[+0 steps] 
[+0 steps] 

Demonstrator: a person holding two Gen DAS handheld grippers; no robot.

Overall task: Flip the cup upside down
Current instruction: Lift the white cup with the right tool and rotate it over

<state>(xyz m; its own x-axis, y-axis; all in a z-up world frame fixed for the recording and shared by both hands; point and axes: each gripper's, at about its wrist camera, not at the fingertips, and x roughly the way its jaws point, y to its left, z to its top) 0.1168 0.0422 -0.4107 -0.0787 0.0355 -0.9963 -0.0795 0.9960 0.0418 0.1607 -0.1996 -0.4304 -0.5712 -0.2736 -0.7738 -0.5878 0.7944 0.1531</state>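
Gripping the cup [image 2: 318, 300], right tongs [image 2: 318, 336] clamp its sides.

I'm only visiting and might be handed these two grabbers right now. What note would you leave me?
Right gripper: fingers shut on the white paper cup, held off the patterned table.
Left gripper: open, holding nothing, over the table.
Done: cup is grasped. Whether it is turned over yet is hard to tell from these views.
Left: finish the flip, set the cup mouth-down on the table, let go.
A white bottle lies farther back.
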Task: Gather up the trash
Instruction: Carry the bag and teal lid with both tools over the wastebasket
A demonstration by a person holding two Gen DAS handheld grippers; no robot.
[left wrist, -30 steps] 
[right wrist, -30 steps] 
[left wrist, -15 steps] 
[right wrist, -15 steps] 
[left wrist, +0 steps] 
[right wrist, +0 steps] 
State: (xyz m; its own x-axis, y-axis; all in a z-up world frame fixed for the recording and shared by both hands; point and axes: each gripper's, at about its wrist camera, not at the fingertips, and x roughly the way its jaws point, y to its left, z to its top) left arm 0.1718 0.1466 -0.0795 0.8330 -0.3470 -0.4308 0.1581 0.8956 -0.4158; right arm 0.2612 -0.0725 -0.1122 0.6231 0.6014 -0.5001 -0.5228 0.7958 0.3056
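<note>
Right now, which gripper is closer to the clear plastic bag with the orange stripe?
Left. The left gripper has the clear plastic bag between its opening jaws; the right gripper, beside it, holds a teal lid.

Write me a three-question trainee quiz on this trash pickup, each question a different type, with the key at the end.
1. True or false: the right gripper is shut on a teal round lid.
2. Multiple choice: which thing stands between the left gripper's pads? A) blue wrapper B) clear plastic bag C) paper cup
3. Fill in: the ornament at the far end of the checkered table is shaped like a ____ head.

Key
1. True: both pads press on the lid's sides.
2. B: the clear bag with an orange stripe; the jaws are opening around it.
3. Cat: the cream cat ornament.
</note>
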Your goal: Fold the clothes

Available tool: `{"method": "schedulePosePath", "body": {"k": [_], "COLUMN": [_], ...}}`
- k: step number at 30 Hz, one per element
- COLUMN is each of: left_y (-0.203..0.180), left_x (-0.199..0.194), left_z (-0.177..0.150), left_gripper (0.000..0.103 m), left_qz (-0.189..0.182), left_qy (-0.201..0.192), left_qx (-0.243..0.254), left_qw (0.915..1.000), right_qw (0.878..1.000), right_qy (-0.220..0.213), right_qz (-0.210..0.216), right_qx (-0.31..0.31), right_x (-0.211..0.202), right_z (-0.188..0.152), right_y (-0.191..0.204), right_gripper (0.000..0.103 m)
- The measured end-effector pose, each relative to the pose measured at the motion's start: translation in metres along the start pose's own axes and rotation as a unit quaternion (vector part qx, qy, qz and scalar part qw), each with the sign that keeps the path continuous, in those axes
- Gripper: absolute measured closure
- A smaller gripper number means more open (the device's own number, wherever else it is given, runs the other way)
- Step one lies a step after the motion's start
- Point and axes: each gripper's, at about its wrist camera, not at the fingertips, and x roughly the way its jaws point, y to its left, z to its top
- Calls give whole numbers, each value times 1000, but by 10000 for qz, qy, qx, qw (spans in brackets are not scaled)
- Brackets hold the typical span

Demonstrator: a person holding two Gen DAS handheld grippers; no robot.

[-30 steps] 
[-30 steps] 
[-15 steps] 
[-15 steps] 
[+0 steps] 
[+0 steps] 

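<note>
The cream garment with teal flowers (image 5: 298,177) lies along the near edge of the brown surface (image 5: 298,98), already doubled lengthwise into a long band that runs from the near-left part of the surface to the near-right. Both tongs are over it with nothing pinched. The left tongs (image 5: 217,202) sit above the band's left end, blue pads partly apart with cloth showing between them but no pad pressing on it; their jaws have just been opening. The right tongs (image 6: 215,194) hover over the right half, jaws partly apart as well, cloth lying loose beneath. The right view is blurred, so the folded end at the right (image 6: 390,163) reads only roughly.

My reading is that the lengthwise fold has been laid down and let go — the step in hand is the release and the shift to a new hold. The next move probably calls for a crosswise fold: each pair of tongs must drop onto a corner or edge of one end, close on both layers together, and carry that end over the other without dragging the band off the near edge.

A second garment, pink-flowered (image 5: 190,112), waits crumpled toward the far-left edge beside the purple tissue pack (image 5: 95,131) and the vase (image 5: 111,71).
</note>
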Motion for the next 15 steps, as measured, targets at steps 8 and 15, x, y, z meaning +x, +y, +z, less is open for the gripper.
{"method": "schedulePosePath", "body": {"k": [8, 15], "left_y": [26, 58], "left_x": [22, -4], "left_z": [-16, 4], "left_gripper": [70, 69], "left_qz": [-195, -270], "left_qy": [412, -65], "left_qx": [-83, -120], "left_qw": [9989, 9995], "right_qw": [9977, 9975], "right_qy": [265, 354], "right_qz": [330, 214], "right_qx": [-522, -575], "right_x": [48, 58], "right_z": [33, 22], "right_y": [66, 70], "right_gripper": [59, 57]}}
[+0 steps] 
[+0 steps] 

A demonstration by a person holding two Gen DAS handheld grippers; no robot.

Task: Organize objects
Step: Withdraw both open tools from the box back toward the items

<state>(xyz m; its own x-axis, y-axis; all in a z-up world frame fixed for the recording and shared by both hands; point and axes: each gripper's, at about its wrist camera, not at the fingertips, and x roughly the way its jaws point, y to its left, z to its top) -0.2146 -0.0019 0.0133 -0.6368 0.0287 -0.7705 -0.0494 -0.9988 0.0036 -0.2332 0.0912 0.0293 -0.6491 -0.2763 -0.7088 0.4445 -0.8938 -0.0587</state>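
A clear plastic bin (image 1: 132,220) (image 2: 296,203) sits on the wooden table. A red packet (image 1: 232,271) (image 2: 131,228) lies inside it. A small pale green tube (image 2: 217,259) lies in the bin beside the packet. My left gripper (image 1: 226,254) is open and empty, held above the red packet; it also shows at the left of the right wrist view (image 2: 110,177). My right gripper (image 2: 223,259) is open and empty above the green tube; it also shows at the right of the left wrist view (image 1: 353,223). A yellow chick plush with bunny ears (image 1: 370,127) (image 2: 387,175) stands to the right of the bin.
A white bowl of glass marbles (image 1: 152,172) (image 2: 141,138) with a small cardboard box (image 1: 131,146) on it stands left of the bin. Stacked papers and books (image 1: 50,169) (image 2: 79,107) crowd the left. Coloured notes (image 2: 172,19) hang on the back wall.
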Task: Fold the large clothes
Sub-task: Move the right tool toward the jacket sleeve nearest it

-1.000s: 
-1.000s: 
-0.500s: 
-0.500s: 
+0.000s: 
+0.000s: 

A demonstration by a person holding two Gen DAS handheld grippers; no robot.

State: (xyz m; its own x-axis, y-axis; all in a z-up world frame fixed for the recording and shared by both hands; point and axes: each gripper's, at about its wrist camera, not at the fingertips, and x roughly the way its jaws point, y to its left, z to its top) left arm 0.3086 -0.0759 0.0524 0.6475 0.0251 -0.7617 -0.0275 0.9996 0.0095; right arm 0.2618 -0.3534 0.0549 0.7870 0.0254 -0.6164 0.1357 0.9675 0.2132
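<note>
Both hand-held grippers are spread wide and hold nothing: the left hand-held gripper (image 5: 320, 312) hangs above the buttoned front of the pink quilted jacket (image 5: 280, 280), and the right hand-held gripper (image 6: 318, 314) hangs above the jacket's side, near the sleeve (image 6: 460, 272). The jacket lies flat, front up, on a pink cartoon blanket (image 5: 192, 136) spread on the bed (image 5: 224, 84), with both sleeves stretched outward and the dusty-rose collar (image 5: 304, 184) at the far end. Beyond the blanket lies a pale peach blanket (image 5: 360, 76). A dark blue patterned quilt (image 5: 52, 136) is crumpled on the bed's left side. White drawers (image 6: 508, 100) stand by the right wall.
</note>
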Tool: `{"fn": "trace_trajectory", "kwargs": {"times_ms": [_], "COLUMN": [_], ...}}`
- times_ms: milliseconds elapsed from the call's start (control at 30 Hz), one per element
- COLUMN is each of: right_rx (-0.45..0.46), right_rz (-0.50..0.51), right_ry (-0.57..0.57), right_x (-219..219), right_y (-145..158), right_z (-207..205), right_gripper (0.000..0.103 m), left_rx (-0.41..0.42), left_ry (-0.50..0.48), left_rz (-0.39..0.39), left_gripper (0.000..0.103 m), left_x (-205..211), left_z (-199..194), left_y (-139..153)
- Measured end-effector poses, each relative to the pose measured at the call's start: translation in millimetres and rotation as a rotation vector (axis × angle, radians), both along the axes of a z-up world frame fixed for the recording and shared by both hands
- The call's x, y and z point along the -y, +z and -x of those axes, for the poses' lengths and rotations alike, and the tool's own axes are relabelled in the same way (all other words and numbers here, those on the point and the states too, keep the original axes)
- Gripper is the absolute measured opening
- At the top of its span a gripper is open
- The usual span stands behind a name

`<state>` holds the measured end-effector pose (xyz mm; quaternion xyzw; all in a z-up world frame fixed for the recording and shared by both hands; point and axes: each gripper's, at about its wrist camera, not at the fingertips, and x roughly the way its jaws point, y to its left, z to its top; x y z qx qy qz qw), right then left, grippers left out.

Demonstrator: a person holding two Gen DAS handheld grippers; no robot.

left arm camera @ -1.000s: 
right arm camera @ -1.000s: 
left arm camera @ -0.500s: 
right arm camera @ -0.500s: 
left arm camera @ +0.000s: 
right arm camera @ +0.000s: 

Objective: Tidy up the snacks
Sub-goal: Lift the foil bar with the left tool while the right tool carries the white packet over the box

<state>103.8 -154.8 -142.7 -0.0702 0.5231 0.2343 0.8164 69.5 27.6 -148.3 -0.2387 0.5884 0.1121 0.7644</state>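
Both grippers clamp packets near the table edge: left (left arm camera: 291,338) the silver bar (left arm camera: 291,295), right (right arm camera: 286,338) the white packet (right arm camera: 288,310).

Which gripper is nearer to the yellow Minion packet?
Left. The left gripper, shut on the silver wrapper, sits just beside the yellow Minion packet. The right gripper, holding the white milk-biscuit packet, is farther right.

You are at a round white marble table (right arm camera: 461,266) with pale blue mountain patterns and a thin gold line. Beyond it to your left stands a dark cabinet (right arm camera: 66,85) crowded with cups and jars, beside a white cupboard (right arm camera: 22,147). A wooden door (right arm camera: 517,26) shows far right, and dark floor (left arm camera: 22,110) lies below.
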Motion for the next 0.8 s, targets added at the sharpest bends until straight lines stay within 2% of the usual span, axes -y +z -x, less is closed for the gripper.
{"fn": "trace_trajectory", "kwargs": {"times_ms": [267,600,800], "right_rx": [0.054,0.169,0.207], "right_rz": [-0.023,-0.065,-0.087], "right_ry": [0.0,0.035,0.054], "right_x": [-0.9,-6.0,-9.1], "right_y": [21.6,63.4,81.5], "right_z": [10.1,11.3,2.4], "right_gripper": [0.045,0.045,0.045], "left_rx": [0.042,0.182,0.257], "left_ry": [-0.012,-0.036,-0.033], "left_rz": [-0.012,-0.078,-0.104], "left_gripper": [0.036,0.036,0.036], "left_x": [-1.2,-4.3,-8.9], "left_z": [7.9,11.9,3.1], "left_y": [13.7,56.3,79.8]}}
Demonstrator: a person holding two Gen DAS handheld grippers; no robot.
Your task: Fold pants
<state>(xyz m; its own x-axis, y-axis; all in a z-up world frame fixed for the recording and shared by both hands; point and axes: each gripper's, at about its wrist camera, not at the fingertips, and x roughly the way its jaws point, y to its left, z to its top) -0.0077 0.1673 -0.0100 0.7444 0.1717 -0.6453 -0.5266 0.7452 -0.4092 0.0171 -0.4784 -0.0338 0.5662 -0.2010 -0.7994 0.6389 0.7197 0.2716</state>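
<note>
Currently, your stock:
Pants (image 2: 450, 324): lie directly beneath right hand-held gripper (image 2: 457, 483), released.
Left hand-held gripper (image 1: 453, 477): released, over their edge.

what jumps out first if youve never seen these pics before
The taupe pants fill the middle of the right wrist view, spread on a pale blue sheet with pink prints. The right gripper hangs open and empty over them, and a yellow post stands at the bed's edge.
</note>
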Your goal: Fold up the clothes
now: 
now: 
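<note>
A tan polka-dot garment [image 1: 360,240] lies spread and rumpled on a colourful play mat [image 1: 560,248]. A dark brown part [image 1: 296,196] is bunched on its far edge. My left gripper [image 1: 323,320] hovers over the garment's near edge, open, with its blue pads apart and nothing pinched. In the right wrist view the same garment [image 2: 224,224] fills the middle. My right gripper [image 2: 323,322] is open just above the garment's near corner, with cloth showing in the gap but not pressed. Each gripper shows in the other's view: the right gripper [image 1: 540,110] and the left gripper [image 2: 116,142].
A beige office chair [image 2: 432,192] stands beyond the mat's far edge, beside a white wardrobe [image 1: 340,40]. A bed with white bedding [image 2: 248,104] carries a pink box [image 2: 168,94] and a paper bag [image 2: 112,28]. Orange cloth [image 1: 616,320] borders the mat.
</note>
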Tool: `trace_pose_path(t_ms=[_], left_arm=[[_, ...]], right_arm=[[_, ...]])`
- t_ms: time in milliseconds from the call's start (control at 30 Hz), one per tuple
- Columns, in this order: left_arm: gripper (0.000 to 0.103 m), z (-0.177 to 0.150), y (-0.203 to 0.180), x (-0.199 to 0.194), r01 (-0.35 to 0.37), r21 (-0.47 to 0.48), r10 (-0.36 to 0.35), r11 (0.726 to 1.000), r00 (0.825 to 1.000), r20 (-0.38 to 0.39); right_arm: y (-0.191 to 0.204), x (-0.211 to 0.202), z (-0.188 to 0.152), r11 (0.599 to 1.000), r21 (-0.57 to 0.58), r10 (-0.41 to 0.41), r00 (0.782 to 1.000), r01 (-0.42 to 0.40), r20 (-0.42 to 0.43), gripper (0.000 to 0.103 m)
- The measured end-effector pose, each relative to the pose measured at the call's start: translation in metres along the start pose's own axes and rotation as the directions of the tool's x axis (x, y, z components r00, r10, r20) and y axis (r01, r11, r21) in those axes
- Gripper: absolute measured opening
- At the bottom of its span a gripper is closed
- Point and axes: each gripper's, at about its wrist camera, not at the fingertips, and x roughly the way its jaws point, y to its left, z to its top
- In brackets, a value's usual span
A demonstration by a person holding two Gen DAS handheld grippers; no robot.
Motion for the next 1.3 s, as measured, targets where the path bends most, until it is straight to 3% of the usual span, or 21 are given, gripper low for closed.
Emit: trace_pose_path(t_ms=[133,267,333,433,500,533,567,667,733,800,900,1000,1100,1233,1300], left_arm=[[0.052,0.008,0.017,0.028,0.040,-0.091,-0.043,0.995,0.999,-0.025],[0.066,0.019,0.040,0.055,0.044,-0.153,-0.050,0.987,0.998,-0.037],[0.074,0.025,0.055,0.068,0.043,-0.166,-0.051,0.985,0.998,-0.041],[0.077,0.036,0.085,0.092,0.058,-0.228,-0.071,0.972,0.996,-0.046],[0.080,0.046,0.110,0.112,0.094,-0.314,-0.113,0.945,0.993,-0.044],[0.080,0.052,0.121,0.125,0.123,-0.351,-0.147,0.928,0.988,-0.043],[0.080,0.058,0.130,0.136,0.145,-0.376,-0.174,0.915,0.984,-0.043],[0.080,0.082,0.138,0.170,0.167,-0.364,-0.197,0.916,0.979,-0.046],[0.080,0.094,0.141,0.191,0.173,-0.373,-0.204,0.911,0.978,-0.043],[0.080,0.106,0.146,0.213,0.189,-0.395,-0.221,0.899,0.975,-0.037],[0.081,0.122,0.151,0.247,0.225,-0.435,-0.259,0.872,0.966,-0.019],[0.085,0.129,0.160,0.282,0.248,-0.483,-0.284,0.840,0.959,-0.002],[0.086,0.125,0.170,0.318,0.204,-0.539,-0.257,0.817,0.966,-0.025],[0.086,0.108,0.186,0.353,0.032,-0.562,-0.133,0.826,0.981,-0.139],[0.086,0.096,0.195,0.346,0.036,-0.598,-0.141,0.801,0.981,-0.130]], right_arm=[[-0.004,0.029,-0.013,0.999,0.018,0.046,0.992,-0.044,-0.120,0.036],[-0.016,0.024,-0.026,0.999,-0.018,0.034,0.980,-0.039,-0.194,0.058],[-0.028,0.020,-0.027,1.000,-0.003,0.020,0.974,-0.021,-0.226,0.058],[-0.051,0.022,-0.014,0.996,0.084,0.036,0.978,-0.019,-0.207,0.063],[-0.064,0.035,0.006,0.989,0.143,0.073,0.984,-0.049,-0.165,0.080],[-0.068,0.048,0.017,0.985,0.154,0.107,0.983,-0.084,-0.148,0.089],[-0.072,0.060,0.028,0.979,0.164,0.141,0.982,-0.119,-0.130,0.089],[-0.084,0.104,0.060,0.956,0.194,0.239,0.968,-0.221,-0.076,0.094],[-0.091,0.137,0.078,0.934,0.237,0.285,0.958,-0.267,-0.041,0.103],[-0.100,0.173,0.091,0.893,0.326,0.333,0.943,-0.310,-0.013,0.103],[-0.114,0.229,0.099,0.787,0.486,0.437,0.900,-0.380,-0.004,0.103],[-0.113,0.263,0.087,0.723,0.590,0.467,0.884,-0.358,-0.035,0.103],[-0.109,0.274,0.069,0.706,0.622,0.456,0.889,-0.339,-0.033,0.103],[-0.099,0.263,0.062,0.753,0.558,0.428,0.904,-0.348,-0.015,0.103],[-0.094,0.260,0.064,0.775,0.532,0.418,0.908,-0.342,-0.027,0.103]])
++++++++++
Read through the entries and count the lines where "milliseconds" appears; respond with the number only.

> Solution below:
2